Mocking Democratic Policies and Social Issues ([14:16] – [16:32])
Desi continues the satirical critique by targeting various Democratic policies and social issues. She uses over-the-top comparisons to lampoon perceived liberal extremes, such as unconventional educational policies and immigration practices, reinforcing the show's comedic stance against political opponents.
Notable Quotes:
Desi Lydic [14:19]:
"They're the ones providing litter boxes to illegal immigrants who identify as Garfield."
Desi Lydic [16:22]:
"Give the gift of convenience from O'Reilly Auto Parts."
Final Podcast Promotion and Conclusion ([16:32] – [End])

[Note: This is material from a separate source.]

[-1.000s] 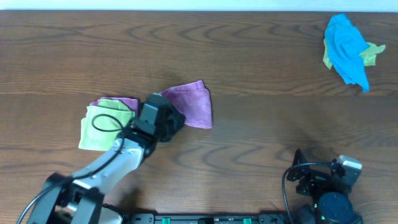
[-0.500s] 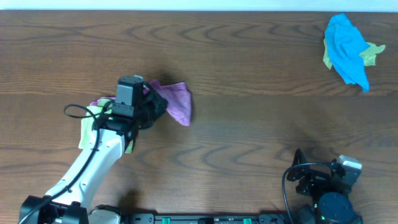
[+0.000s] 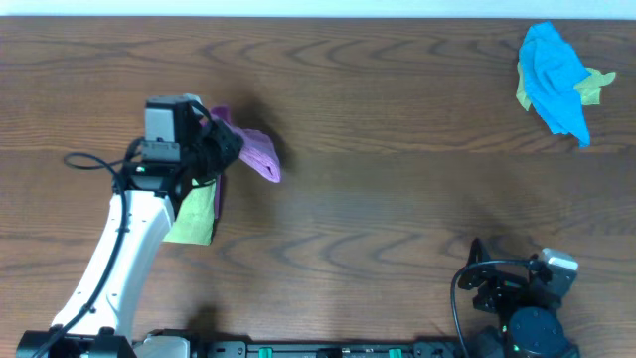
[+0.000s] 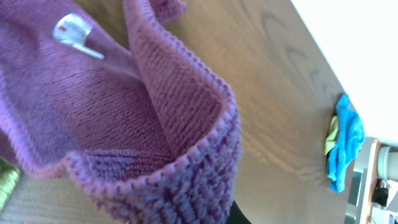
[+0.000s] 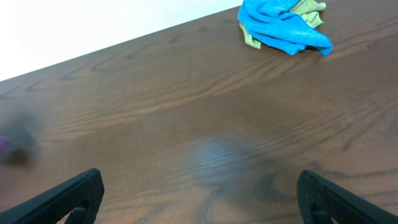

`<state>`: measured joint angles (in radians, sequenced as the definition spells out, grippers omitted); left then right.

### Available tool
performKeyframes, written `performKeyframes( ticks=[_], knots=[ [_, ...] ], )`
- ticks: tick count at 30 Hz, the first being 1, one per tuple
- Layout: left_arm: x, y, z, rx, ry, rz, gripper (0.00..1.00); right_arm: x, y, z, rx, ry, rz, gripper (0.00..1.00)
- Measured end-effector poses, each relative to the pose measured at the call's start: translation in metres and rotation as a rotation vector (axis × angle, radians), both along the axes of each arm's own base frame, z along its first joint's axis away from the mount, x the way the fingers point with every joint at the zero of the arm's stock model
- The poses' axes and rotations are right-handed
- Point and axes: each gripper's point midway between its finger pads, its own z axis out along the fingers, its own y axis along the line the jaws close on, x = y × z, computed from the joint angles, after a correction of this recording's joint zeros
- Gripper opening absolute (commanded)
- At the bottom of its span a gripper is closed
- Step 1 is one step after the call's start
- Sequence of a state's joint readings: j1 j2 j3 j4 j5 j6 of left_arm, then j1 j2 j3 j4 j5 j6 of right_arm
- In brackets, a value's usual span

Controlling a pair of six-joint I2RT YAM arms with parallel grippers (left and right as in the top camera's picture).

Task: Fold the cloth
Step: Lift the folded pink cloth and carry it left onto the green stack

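A purple knitted cloth (image 3: pixel 254 151) hangs lifted off the table at the left, gripped by my left gripper (image 3: pixel 221 149), which is shut on its edge. In the left wrist view the purple cloth (image 4: pixel 124 124) fills the frame, with a white tag near the top left; the fingers are hidden behind it. A yellow-green cloth (image 3: pixel 195 214) lies flat under the left arm. My right gripper (image 5: pixel 199 199) is open and empty, parked at the front right of the table (image 3: pixel 397 199).
A crumpled blue cloth (image 3: pixel 553 75) with a yellow-green one under it lies at the far right back corner; it also shows in the right wrist view (image 5: pixel 283 25). The right arm base (image 3: pixel 522 298) sits at the front right edge.
My left gripper has moved left and back, dragging the purple cloth over the yellow-green cloth. The purple cloth now hangs bunched. The right arm has not moved.
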<state>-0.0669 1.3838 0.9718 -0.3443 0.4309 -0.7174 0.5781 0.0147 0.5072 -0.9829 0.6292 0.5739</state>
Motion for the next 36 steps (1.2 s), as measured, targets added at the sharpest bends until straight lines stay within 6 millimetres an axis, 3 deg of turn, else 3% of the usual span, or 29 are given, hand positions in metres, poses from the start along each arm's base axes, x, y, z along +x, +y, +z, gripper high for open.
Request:
performKeyframes(
  ticks=[8, 24, 36],
  knots=[
    [0.003, 0.015, 0.021, -0.016, -0.009, -0.009, 0.06, 0.000, 0.000, 0.000, 0.000, 0.000, 0.000, 0.99],
    [-0.034, 0.048, 0.055, 0.077, 0.001, -0.036, 0.06, 0.000, 0.000, 0.000, 0.000, 0.000, 0.000, 0.99],
    [-0.047, 0.052, 0.052, 0.108, 0.031, -0.050, 0.06, 0.000, 0.000, 0.000, 0.000, 0.000, 0.000, 0.99]
  ],
)
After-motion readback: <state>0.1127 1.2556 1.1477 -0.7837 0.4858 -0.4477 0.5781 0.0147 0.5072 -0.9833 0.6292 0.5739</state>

The episode circles back to Jon Stewart, who reiterates the promotion of his new "Weekly Show" podcast. He humorously restates the unique and quirky topics the podcast will cover, maintaining the episode's lighthearted and comedic tone until the end.
Notable Quote:
Jon Stewart [16:32]:
"We're going to be talking about the election economics ingredient to bread ratio on sandwiches. Listen to the Weekly show with Jon Stewart wherever you get your podcasts."
Conclusion
"TDS Time Machine | 2024 Foxsplains" offers a blend of sharp political satire and comedic exaggeration, targeting current events and public figures with a humorous twist. Through witty dialogue and exaggerated conspiracies, the episode engages listeners by lampooning political strategies, legal controversies, and societal issues, all while maintaining the signature irreverent tone of "The Daily Show."
Notable Quotes Recap:
Jon Stewart [00:00]:
"We're going to be talking about the election earnings calls..."
Desi Lydic [00:30]:
"Why is Taylor Swift really dating Travis Kelce? Is it because... CIA operation..."
Unnamed Speaker [01:21]:
"These two people, the Biden administration is working on what they call the Taylor strategy."
Desi Lydic [05:13]:
"This is a victimless crime. I mean, it's not like you raped anyone."
Desi Lydic [10:27]:
"Donald Trump's hush money porn star case is the worst thing America's ever done."
Desi Lydic [08:48]:
"Trump is pro Life with ads $9.99 a month for nine months. No backsies."
Unnamed Speaker [12:28]:
"Biden was, quote, locked and loaded, ready to take me out."
Desi Lydic [14:19]:
"They're the ones providing litter boxes to illegal immigrants who identify as Garfield."
This comprehensive summary encapsulates the episode's key discussions, satirical insights, and humorous critiques, providing a thorough overview for those who haven't listened.